Despite the fact that since 2012, the available TLDs have expanded with over a thousand new gTLDs, the operators of the historic TLDs have no more, or fewer, restrictions than when they delegated in ICANN’s early interest days. This clearly gives them a major advantage.
Why it’s important to keep the caps in place?
This matter, like many others, requires a substantive review and a truly personal analysis by the ICANN Board.
The ICANN Board can only do so in an open and transparent fashion. It must use expert advice (based upon facts and evidence rather than outdated opinions) to make well-informed decisions, and it must ensure that the Internet community, and those entities most affected, can assist in the policy development process.
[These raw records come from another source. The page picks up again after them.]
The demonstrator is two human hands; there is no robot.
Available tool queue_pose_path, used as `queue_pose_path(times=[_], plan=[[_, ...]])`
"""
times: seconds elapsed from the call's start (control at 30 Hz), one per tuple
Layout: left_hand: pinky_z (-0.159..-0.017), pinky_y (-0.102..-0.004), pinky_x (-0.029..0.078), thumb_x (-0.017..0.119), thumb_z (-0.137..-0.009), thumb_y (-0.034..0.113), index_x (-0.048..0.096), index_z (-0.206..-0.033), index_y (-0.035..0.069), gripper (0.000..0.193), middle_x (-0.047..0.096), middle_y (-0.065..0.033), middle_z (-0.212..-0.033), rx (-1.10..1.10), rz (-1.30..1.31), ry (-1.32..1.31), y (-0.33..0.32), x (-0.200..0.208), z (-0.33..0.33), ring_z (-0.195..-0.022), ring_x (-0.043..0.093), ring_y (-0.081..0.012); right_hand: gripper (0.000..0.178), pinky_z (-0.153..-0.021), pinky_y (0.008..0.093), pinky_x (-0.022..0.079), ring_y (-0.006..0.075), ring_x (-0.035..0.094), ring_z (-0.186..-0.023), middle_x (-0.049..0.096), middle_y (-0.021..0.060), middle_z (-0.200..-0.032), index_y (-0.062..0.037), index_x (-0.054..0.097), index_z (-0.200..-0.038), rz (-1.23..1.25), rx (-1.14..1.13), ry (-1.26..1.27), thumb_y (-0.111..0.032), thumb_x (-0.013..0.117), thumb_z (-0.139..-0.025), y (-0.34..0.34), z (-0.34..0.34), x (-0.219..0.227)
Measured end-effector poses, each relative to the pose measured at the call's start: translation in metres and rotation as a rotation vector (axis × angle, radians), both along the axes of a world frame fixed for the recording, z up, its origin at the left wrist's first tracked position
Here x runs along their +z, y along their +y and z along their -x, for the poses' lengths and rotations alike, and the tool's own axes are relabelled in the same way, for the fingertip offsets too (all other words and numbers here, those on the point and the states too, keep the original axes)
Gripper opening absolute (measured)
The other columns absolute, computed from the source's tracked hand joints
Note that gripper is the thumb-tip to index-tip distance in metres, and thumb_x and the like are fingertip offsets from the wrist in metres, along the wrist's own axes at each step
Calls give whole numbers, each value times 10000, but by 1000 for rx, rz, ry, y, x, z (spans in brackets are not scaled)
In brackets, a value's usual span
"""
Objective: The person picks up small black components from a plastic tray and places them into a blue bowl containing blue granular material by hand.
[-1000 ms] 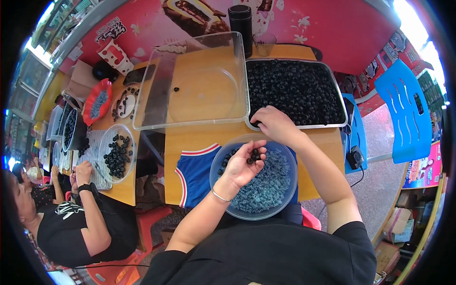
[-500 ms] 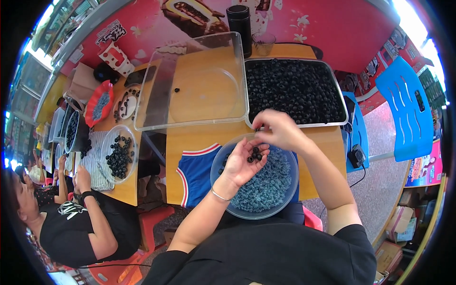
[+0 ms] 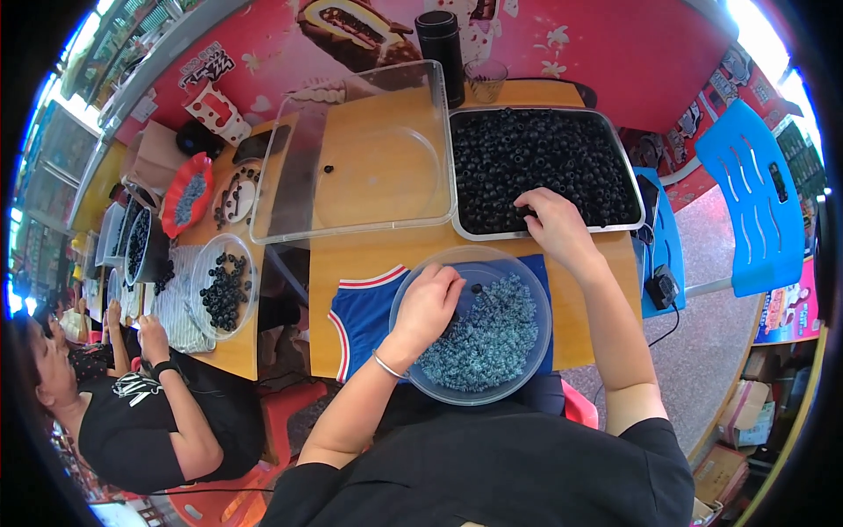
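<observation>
Left edge: co-worker (image 3: 132, 413) in a black shirt seated at the side table, own clear bowl of dark pieces (image 3: 224, 285) in front of them, hands low by the striped cloth; not part of our cycle.

Centre-left: empty clear tray (image 3: 351, 158) on the wooden table (image 3: 351, 255), unchanged over the last second.

Left hand (image 3: 430, 303) has dropped from mid-air into the round clear bowl (image 3: 472, 325) at the near table edge, on a blue cloth. Fingers curled, knuckles up, resting on the bluish finished pieces (image 3: 487, 338). Can't tell if anything is still pinched; palm faces away.

Right hand (image 3: 553, 224) was meeting the left over the bowl half a second ago; now reached forward into the big tray of dark beads (image 3: 540, 167), fingertips closing narrow on the beads at its near edge, probably pinching one or a few.

Read: one piece done and dropped, next pick-up under way. Tray still nearly full, bowl about half covered, so plenty of cycles left.
</observation>
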State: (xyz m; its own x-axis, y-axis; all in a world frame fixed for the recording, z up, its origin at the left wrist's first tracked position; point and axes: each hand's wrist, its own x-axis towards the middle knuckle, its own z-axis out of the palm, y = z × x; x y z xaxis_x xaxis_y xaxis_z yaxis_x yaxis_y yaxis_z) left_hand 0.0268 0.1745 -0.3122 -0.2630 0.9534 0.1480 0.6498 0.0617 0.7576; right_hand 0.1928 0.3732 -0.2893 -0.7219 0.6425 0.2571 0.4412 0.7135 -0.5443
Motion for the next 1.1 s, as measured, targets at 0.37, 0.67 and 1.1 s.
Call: queue_pose_path(times=[0.37,0.67,1.1], plan=[[-785,-374,520,720,-799,195,661,-991,51,247,642,-108,-1014,-22,-50,414,-16,28,-8,-950,614,-300,297,-868,407,491,307,574,-968,619,95,-948,-78,639,-982,-134,57,-163,-28,718,-700,6,22,-10],[-756,-318,515,681,-861,201,662,-926,6,207,662,-116,-928,21,16,-213,2,32,-13,-882,653,-235,160,-792,410,518,294,589,-945,606,110,-916,-67,656,-898,-208,50,-218,-13,623,-751,3,34,-16],[-892,-349,520,382,-1037,379,498,-1266,18,442,582,-138,-1220,106,184,-1699,35,-2,-20,-1063,599,-213,201,-716,299,540,198,655,-810,637,95,-959,-18,696,-911,363,224,130,48,648,-727,-19,20,17]])
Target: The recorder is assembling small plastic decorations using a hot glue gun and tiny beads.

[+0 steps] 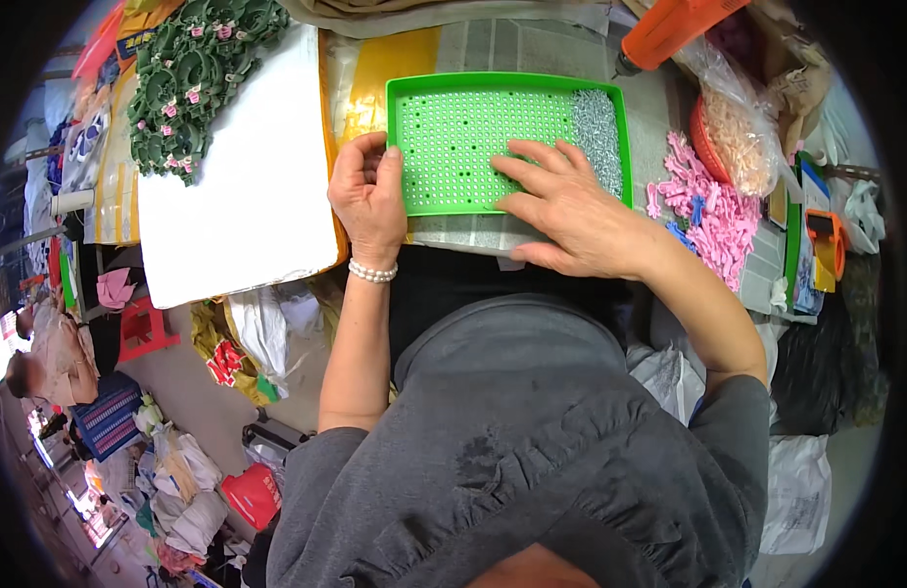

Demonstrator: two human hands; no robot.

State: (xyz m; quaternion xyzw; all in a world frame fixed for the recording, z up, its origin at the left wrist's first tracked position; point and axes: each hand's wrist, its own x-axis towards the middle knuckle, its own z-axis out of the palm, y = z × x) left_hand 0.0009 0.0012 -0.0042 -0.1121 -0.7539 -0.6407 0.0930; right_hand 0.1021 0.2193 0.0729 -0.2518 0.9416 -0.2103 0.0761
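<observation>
While the curled left hand [368, 199], grip unclear, meets the green tray [449, 209], perhaps to steady it, the spread right hand [583, 213] overhangs holes beside heaped silvery pieces [596, 127].

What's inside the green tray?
The green tray holds a dotted green board and shiny silvery bits at its right end. The right hand hides part of the board.

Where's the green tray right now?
In the head view, the green tray is at the upper middle, between the white board on its left and the pink pieces on its right, with the left hand at its left edge.
</observation>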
Such policy development process and careful analysis should have preceded any decision that implies a radical shift from the policies and/or conditions under which a TLD is (re)assigned or (re)delegated.
The ICANN Board should stop hiding behind meaningless processing arguments. Too many times in the past has the Board tried to get rid of the problem by arguing that it can delegate decisions to third parties or ICANN Staff. ICANN cannot argue that the Board can delegate the renewal and price cap removal discussions (and decisions) and simultaneously maintain that the Board must not substantively review the third parties’ or the Staff’s position or actions.
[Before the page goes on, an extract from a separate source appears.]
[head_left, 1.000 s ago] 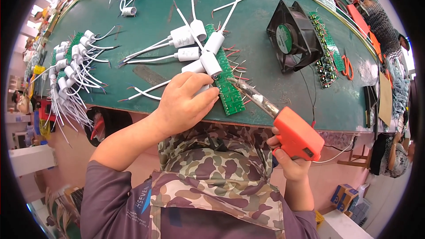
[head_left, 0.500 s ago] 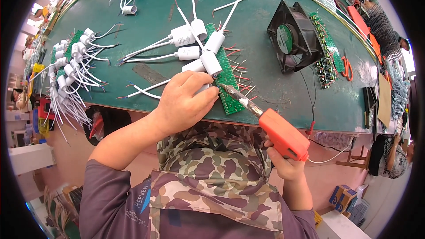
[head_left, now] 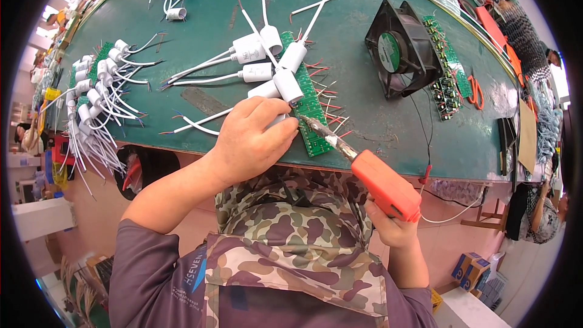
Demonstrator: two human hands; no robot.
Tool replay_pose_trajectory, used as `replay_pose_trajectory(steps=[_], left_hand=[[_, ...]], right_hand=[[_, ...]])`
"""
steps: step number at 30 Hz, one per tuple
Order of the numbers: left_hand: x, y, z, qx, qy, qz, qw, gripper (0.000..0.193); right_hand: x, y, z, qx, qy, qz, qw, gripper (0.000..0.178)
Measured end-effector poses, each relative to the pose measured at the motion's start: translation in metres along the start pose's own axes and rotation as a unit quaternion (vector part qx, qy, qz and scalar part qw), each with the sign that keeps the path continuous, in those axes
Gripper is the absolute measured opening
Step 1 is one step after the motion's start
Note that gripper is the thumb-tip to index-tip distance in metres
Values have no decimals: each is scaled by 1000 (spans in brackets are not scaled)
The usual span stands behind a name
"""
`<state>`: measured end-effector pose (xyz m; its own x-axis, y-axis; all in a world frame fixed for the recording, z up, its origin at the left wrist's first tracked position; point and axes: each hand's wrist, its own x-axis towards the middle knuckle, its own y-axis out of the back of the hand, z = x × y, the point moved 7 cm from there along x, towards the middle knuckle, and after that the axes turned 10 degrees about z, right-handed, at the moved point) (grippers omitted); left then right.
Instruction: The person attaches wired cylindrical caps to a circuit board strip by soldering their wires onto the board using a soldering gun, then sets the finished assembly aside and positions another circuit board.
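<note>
My right hand (head_left: 393, 226) grips an orange-handled soldering iron (head_left: 384, 185). Its dark metal tip reaches the left edge of a long green circuit board (head_left: 311, 115), close to my left fingers. My left hand (head_left: 255, 140) is closed in a pinch around a white cylindrical part (head_left: 278, 121), mostly hidden by the fingers. Along the board lie several white cylinders with cables, among them one tilted piece (head_left: 288, 85) just beyond my left fingertips. Thin red and white wires (head_left: 328, 106) stick out from the board's right side.
A black fan (head_left: 404, 51) stands right of the board, with another populated circuit board (head_left: 446, 73) and orange-handled scissors (head_left: 476, 93) beyond it. Boards with white cabled cylinders (head_left: 100, 85) lie at the left. More cylinders (head_left: 176, 13) are piled at the far edge of the green table (head_left: 200, 36).
The soldering iron has shifted slightly left and up along with my right hand. My left hand keeps its pinch in nearly the same place.
</note>
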<state>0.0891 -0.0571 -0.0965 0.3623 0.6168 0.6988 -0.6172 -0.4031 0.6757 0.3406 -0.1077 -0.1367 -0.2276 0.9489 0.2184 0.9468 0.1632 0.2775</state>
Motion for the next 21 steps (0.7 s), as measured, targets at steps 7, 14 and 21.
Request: replay_pose_trajectory(steps=[7,14,21], left_hand=[[0,1,1,10,-5,19,1000,25],[0,1,0,-5,2,3,1000,25],[1,1,1,3,4,8,1000,23]], right_hand=[[4,8,-11,102,-71,76,989,31],[2,14,-7,94,-60,71,991,32],[0,10,-4,70,-7,33,997,41]])
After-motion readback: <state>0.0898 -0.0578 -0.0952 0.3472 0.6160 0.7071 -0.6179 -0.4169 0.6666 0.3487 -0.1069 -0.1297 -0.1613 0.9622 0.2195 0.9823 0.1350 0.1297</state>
This should not work in this instance. The Board is the ultimate responsible body in the ICANN organization and should undertake a truly conscious analysis, and check the renewals and price caps issues in view of ICANN core values. The Board has a duty to ensure that ICANN Staff (and third parties it uses to make decisions for them) comply with the Articles of Incorporation and Bylaws of ICANN. A failure of the Board to ensure such compliance is a failure of the Board itself.
Approval from the ICANN Board
The ICANN Board approved the caps. This is an excerpt from their report:
“The Board could have directed the CEO and Staff not to renew under these terms had it thought that warranted. It decided not to do so.
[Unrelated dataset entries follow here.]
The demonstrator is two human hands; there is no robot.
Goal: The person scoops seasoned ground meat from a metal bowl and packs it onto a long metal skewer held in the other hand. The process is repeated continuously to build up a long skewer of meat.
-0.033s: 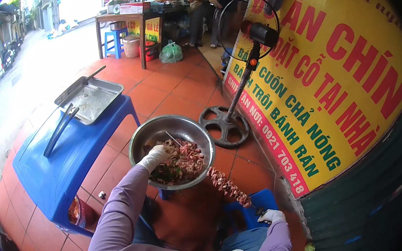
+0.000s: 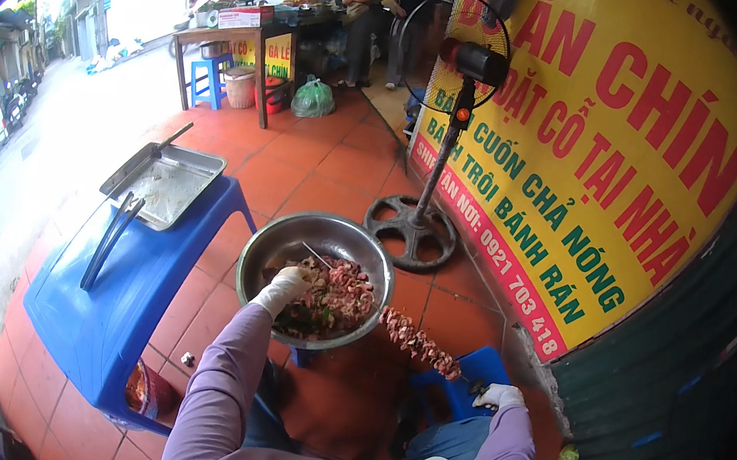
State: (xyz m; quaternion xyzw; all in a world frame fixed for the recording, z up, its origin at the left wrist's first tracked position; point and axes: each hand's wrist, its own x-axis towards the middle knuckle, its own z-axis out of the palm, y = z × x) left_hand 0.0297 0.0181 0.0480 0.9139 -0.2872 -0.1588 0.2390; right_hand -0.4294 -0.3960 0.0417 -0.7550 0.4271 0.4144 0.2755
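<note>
A wide steel bowl (image 2: 256, 259) holds raw sliced meat (image 2: 346, 290) mixed with bits of green. My left hand (image 2: 289, 286), in a white glove, reaches over the bowl's left side with its fingers bent down into the meat; what the fingertips pinch is hidden. A thin metal stick (image 2: 317, 253) leans out of the meat. At the lower right, my right hand (image 2: 500, 397), gloved too, is closed round the dark handle end of a skewer. Packed meat pieces cover this skewer (image 2: 419, 342), which points up and left, its tip near the bowl's right rim.
At the left stands a blue plastic table (image 2: 98, 327) bearing a metal tray (image 2: 178, 176) and black tongs (image 2: 111, 241). A pedestal fan (image 2: 429, 209) stands beyond the bowl, beside a yellow sign (image 2: 611, 148). A blue stool (image 2: 481, 372) is below the skewer. Two people stand far back.
</note>
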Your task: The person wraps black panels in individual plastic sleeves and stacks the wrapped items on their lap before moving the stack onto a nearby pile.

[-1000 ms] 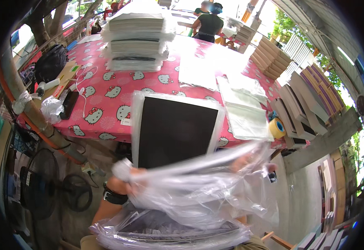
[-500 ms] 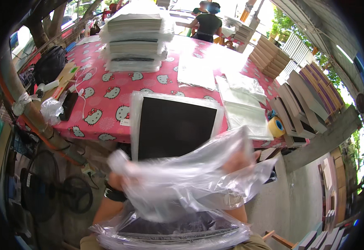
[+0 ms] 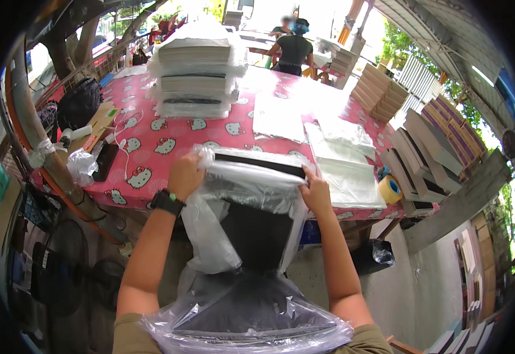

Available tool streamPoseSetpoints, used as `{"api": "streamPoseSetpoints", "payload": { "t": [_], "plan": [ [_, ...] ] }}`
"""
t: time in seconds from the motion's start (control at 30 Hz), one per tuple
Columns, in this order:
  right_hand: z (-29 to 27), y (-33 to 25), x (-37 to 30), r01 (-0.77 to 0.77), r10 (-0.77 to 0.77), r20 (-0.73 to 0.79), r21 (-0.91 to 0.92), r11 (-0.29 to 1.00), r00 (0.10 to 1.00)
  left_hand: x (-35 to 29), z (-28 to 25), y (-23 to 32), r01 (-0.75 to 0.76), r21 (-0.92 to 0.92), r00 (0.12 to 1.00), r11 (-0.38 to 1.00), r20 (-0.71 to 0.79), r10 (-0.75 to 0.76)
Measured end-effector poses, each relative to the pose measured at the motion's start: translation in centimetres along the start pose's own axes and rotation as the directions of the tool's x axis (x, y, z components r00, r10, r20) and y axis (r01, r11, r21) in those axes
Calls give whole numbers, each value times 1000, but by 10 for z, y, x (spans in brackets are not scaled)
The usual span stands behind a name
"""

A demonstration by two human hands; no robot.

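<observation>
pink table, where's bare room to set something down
The pink table looks bare between the tall stack, black box and left hand. Its right front is crowded with translucent sheets and a tape roll, its front middle with the held plastic.

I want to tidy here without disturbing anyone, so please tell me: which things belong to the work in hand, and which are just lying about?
In the work:
clear plastic, held by left hand and right hand
black panel, partly covered

Apparently lying about:
black bag
tape roll
crumpled plastic

Pink-covered table (image 3: 166, 159) | wrapped stack (image 3: 194, 88) | tape roll (image 3: 385, 192) | black panel (image 3: 258, 229), seemingly
</observation>
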State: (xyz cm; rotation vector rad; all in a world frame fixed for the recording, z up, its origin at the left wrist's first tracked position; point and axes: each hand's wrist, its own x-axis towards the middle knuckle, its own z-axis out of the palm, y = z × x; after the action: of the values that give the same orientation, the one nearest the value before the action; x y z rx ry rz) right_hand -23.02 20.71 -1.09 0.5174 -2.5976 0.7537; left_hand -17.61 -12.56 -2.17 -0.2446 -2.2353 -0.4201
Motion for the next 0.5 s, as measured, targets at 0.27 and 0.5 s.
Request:
{"api": "streamPoseSetpoints", "payload": {
  "t": [0.27,0.5],
  "plan": [
    [-100,-48,-67,-223,176,137,625,748,975,-29,-105,72,-60,-185,997,981,-65,49],
    [-94,-36,-86,-662,191,639,744,92,745,-36,-130,62,924,-381,378,33,896,-232]
  ]
}}
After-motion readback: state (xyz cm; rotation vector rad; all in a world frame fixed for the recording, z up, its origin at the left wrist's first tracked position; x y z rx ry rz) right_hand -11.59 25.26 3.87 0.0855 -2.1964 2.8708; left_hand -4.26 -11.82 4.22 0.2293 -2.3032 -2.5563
The Board were well aware of the public comments, had been briefed on them by the CEO and Staff, and had been provided with the Staff Report summarizing them; they chose to let Staff go ahead and renew on the terms agreed to with the Registry Operators, and the renewal Registry Agreements were duly and timely executed. Nothing about this seems to me, based on my investigation and understanding of the relevant rules, laws and Bylaws, to be any kind of violation or dereliction of CEO and Staff’s normal executive obligations and duties, or of the Mission, Core Values, or Commitments of ICANN.” (1)
(1) ICANN, Substantive Evaluation by the ICANN Ombudsman of Request for Reconsideration 19-2, 7 September 2019, https://www.icann.ORG/en/system/files/files/reconsideration-19-2-namecheap-evaluation-icann-ombudsman-request-07sep19-en.pdf.
In denying Namecheap’s reconsideration request, the ICANN Board also considered that ICANN’s execution of the renewed Registry Agreements did not contradict ICANN’s Bylaws, policies, or procedures, and that ICANN Staff did not fail to consider material information in executing these agreements. In other words, the ICANN Board reapproved Staff’s decision when denying Namecheap’s reconsideration request.